- **TASK STATEMENT**
An exact reprint of the listing is required, with no pictures included.

- **SUPPLIED DATA**

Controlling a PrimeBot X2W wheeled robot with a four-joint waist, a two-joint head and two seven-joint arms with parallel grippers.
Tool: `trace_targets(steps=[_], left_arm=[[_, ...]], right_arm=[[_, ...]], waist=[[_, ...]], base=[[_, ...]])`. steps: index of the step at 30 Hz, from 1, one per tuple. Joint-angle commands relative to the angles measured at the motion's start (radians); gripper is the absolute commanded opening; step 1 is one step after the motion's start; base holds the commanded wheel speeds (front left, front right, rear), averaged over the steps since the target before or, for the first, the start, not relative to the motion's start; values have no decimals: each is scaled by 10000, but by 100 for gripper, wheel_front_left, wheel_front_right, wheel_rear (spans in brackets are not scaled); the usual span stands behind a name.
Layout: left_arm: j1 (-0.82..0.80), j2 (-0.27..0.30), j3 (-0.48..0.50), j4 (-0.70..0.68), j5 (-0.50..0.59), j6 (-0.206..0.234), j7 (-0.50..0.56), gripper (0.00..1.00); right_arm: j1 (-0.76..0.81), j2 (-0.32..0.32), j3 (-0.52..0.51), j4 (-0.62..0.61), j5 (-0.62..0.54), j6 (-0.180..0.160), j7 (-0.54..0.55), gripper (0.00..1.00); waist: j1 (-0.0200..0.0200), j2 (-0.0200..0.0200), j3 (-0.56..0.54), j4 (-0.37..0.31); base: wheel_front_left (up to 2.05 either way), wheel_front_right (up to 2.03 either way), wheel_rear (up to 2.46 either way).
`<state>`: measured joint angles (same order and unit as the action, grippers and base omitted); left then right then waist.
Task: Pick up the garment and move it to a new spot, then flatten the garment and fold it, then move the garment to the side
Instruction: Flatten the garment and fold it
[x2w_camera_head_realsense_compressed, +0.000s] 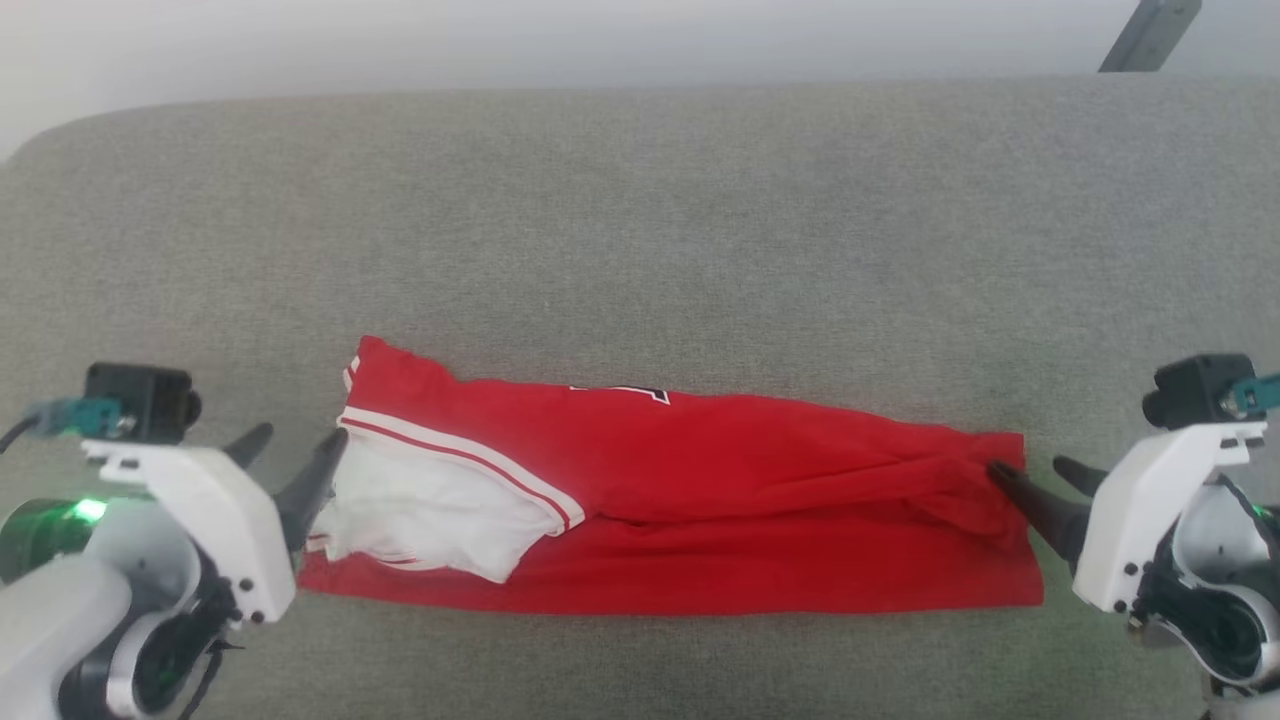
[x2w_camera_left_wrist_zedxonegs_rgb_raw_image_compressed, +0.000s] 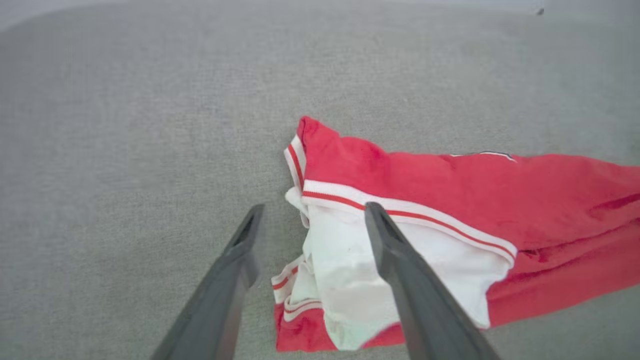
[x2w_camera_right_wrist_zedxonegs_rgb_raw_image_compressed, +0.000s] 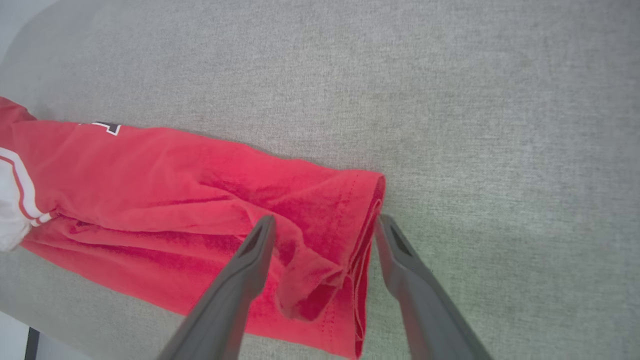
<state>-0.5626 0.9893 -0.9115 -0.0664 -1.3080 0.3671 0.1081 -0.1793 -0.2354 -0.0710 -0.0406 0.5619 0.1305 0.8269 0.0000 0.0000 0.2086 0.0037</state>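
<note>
- Garment (x2w_camera_head_realsense_compressed: 750, 500): soft red jersey knit, folded into a long narrow band w/ creases, lying flat at near-centre of the tabletop (x2w_camera_head_realsense_compressed: 640, 220), which has a grey woven cloth cover.
- Long axis runs L–R across head view; white sleeve (x2w_camera_head_realsense_compressed: 430, 510) w/ red-white striped trim at robot's left end, stitched hem (x2w_camera_head_realsense_compressed: 1022, 570) at right end.
- Left pincer (x2w_camera_head_realsense_compressed: 300, 440): spread wide, gripping nothing, at sleeve edge.
- Right pincer (x2w_camera_head_realsense_compressed: 1028, 465): spread wide, straddling hem, gripping nothing.

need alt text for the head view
A red shirt, folded into a long band, lies on a grey surface, white sleeve at its left end. The left tool and right tool stand open, one at each end.
</note>
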Motion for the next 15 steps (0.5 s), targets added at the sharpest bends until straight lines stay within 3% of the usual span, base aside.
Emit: trace_targets(steps=[1,8,15], left_arm=[[355,54,119,69,243,-73,-649,100],[1361,-56,809,392,417,-179,-3143,100],[2294,-800,2194,940,1073,-540,-3736,100]], right_arm=[[148,29,-130,26,9,4,-62,100],[251,5,-562,384,-114,4,115,100],[-39,-23,-866,1111,35,4,299,100]], waist=[[0,0,-38,49],[0,0,-43,311],[0,0,55,727]], base=[[0,0,0],[0,0,0],[0,0,0]])
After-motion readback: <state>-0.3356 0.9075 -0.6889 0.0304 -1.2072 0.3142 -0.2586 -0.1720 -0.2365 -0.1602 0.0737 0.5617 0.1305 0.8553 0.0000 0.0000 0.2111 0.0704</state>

- **TASK OUTPUT**
Controlling a PrimeBot X2W wheeled robot with a four-joint waist, a two-joint head and two seven-joint arms with parallel grippers.
Tool: `trace_targets(steps=[_], left_arm=[[_, ...]], right_arm=[[_, ...]], waist=[[_, ...]], base=[[_, ...]])`. steps: index of the step at 30 Hz, from 1, one per tuple. Joint-angle commands relative to the angles measured at the motion's start (radians); gripper is the absolute commanded opening; step 1 is one step after the motion's start; base holds the commanded wheel speeds (front left, front right, rear), averaged over the steps since the target before or, for the first, the start, not relative to the motion's start; values have no decimals: each is scaled by 10000, but by 100 for gripper, wheel_front_left, wheel_front_right, wheel_rear (spans in brackets are not scaled); the usual span stands behind a name.
Layout: left_arm: j1 (-0.82..0.80), j2 (-0.27..0.30), j3 (-0.48..0.50), j4 (-0.70..0.68), j5 (-0.50..0.59), j6 (-0.206..0.234), j7 (-0.50..0.56), gripper (0.00..1.00); right_arm: j1 (-0.76..0.81), j2 (-0.32..0.32), j3 (-0.52..0.51), j4 (-0.62..0.61), j5 (-0.62..0.54), j6 (-0.180..0.160), j7 (-0.54..0.55), gripper (0.00..1.00); waist: j1 (-0.0200..0.0200), j2 (-0.0200..0.0200), j3 (-0.56..0.54), j4 (-0.37..0.31); base: wheel_front_left (up to 2.05 either way), wheel_front_right (up to 2.03 either way), wheel_rear (up to 2.46 either way).
`<state>`: measured joint angles (same order and unit as the action, grippers and base omitted); left then right then waist.
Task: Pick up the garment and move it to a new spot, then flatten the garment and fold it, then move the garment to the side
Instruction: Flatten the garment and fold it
[x2w_camera_head_realsense_compressed, +0.000s] 
[x2w_camera_left_wrist_zedxonegs_rgb_raw_image_compressed, +0.000s] 
[x2w_camera_right_wrist_zedxonegs_rgb_raw_image_compressed, +0.000s] 
<state>-0.5626 0.9893 -0.9115 -0.0664 -1.3080 0.3671 0.1081 -0.1793 -0.2354 -0.0710 -0.0406 0.5619 0.1305 0.8269 0.0000 0.0000 0.2086 0.0037</state>
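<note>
- Garment (x2w_camera_head_realsense_compressed: 750, 500): soft red jersey knit, folded into a long narrow band w/ creases, lying flat at near-centre of the tabletop (x2w_camera_head_realsense_compressed: 640, 220), which has a grey woven cloth cover.
- Long axis runs L–R across head view; white sleeve (x2w_camera_head_realsense_compressed: 430, 510) w/ red-white striped trim at robot's left end, stitched hem (x2w_camera_head_realsense_compressed: 1022, 570) at right end.
- Left pincer (x2w_camera_head_realsense_compressed: 300, 440): spread wide, gripping nothing, at sleeve edge.
- Right pincer (x2w_camera_head_realsense_compressed: 1028, 465): spread wide, straddling hem, gripping nothing.

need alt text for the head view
A red shirt, folded into a long band, lies on a grey surface, white sleeve at its left end. The left tool and right tool stand open, one at each end.
</note>
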Motion for the next 15 steps (0.5 s), targets added at the sharpest bends until straight lines stay within 3% of the usual span, base aside.
Emit: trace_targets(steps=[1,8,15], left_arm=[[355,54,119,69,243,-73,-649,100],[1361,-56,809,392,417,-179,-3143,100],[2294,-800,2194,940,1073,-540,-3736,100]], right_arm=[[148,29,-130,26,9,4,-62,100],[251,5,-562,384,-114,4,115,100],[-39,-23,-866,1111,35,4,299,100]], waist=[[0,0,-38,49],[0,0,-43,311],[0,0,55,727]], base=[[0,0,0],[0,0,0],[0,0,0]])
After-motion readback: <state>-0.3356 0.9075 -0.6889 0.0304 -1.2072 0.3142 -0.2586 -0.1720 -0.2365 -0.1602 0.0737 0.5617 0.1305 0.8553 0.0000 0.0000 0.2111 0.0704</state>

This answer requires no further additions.